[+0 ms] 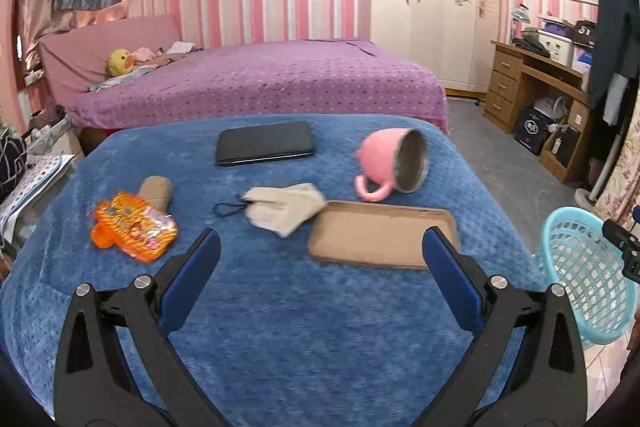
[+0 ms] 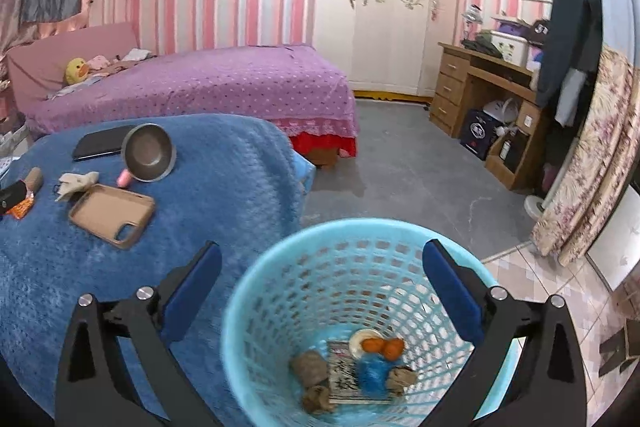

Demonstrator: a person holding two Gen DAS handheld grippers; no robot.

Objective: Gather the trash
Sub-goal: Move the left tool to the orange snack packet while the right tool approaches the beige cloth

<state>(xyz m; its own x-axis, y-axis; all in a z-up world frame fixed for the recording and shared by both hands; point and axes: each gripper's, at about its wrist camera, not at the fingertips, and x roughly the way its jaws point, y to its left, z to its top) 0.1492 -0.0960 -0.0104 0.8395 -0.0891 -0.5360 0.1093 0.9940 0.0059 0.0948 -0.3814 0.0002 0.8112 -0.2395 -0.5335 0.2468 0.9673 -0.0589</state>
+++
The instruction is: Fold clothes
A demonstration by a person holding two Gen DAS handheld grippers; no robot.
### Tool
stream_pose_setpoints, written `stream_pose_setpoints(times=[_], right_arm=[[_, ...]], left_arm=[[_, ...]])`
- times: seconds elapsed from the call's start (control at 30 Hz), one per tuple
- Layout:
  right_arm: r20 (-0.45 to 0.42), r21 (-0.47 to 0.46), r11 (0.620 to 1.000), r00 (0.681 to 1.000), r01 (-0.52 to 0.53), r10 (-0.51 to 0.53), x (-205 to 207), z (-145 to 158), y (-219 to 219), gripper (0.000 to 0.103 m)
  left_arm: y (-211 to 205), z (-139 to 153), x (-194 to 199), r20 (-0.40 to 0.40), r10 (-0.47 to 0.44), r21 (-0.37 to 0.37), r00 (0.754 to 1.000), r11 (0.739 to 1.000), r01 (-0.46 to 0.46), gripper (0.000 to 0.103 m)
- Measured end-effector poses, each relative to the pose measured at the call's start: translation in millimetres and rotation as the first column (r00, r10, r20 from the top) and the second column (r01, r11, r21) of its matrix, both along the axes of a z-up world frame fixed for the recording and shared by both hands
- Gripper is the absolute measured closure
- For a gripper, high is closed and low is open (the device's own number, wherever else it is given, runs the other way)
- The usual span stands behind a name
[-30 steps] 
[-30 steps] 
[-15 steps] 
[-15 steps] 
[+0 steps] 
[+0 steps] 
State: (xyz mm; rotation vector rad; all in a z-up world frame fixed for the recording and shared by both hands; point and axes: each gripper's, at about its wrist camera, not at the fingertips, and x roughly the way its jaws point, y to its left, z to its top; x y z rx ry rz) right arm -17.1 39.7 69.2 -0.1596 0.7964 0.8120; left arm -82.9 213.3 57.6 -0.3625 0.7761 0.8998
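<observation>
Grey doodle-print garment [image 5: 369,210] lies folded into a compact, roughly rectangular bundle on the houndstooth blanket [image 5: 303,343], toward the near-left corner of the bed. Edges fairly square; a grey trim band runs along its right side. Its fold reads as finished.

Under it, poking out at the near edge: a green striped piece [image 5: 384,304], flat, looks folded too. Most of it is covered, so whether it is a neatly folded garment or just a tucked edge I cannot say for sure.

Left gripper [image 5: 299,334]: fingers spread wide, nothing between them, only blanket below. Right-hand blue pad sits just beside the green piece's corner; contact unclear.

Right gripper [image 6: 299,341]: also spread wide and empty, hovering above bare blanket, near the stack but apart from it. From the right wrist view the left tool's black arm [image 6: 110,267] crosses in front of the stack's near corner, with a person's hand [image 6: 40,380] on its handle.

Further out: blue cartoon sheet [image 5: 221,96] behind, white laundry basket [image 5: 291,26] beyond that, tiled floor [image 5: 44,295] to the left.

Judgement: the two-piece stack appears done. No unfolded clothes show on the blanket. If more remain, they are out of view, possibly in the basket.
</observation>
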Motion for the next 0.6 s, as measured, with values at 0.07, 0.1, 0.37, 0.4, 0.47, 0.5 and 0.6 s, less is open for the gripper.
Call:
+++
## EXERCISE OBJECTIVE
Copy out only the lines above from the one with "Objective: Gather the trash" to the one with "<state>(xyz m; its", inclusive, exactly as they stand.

## SOLVED EXERCISE
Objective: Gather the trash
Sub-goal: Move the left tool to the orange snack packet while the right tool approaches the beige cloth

<state>(xyz m; its own x-axis, y-axis; all in a z-up world frame fixed for the recording and shared by both hands; point and axes: each gripper's, at about its wrist camera, not at the fingertips, and x roughly the way its jaws point, y to its left, z to its top) 0.1492 -0.0960 -0.0104 0.8395 -0.0891 -0.5360 0.1093 0.9940 0.0059 0.0948 -0.3814 0.0002 0.8112 -0.2395 -0.5335 0.2468 0.9673 -0.0589</state>

At this point, the answer is complete.